** Exercise aim **
From the records, pick out and copy each line containing "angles".

** Dataset content **
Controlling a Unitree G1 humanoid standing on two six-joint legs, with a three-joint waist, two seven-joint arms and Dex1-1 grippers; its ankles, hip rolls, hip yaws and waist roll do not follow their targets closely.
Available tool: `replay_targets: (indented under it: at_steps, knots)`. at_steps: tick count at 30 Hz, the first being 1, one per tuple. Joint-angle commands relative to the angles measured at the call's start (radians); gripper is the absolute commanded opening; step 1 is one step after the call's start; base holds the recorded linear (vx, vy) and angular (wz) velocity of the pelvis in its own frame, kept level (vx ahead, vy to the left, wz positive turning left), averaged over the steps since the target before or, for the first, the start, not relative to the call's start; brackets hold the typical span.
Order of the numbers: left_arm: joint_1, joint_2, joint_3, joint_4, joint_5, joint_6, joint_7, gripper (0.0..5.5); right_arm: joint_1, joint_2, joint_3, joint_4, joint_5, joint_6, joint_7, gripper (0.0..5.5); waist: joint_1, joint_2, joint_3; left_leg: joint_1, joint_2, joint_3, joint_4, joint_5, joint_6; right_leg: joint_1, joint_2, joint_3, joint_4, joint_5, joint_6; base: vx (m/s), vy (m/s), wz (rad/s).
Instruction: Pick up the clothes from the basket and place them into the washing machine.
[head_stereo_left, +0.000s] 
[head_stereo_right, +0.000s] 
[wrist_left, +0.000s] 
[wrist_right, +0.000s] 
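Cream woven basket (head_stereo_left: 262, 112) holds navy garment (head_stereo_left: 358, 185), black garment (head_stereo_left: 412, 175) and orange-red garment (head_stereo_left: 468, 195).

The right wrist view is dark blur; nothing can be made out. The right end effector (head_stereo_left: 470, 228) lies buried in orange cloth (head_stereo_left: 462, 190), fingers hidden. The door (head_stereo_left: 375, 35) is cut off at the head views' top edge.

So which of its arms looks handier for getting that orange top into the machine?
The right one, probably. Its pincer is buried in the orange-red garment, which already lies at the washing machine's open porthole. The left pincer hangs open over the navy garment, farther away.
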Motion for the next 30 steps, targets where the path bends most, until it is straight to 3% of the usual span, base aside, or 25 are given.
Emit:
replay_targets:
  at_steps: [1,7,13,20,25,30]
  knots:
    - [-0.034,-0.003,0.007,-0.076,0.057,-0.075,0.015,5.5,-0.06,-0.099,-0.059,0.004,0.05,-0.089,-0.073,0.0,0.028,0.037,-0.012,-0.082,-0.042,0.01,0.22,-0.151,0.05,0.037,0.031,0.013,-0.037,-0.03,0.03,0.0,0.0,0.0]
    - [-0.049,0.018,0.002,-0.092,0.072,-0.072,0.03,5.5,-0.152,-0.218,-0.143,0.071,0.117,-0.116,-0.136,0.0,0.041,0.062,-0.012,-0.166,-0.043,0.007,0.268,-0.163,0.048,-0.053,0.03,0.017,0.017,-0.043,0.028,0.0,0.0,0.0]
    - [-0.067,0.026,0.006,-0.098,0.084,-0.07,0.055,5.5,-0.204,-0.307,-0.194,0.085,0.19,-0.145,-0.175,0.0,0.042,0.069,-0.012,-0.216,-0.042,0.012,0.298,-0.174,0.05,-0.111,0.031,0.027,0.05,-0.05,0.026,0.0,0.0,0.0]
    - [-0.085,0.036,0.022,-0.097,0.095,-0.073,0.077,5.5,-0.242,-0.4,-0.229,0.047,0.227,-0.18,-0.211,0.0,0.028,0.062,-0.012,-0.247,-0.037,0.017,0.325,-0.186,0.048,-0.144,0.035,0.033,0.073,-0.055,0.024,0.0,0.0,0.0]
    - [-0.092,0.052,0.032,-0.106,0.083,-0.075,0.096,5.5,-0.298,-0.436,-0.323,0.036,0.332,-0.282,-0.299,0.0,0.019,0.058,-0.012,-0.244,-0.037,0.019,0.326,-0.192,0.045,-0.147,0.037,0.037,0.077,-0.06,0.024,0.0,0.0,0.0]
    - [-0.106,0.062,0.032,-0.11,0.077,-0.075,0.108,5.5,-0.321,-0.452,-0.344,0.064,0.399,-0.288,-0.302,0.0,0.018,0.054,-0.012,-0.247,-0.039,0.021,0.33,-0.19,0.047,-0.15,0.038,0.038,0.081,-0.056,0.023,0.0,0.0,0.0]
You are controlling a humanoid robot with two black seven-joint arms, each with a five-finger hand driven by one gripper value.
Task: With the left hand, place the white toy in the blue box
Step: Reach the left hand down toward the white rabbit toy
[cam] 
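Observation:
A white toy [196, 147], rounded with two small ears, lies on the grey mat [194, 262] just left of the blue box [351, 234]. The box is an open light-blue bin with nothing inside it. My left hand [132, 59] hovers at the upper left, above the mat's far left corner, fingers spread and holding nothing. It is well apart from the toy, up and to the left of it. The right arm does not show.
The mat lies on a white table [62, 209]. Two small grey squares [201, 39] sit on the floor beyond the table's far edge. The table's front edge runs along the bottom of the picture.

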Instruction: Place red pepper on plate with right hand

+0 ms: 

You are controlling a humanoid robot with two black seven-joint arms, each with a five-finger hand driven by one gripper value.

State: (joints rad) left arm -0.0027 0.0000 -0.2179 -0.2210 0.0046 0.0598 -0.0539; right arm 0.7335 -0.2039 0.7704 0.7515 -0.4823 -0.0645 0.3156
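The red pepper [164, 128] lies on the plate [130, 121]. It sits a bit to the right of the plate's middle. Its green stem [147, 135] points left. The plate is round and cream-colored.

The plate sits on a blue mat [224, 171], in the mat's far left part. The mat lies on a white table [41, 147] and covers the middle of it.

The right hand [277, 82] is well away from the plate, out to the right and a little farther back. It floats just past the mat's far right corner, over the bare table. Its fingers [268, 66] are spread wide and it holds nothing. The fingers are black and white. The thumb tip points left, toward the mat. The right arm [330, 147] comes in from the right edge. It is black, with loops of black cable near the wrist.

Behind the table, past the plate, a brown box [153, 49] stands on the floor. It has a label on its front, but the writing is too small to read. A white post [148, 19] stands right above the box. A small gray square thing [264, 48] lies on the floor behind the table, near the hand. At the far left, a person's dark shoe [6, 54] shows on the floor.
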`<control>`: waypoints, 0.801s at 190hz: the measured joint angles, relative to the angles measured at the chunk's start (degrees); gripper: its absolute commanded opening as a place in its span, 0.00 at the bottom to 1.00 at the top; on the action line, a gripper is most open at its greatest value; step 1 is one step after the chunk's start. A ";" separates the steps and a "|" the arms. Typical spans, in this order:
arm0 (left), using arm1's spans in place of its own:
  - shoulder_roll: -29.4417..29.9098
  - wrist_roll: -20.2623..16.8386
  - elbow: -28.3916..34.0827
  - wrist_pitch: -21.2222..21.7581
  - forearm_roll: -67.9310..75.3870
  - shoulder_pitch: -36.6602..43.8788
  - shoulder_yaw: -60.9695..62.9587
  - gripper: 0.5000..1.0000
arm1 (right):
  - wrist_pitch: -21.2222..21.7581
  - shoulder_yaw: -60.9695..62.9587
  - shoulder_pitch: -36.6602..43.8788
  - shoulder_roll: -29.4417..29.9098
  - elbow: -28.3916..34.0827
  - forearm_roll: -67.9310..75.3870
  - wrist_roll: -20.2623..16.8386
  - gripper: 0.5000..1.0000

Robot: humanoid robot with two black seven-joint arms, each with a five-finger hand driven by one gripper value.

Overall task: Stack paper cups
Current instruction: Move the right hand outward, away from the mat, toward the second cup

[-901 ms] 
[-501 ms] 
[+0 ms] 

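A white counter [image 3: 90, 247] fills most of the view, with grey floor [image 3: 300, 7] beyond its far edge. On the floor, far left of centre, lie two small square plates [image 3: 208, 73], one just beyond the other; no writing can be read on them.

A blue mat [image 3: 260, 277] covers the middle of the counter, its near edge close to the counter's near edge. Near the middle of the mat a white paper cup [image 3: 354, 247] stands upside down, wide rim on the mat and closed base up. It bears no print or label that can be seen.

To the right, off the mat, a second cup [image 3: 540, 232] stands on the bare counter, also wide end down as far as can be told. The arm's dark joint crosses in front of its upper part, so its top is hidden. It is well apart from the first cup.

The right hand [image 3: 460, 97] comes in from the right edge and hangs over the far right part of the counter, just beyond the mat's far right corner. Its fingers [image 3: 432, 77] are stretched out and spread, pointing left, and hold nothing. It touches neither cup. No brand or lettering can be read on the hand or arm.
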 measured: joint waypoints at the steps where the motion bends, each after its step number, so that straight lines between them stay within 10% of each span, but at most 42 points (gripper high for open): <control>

** Answer space **
Available tool: `replay_targets: (indented under it: at_steps, knots)`. at_steps: tick count at 30 Hz, the first being 1, one per tuple. Joint-angle commands relative to the angles measured at the call's start (radians); gripper is the absolute commanded opening; step 1 is one step after the call's start; base holds the recorded linear (vx, vy) and angular (wz) velocity of the pelvis in its own frame, kept level (vx ahead, vy to the left, wz positive turning left), averaged over the steps since the target before or, for the first, the start, not relative to the call's start; brackets hold the typical span.
`<control>`: waypoints, 0.801s at 190hz: the measured joint angles, relative to the angles measured at the chunk's start (degrees); gripper: its absolute commanded opening as a place in its span, 0.00 at the bottom to 1.00 at the top; on the action line, a gripper is most open at its greatest value; step 1 is one step after the chunk's start. A ";" separates the steps and a "|" the arms. Typical spans, in this order:

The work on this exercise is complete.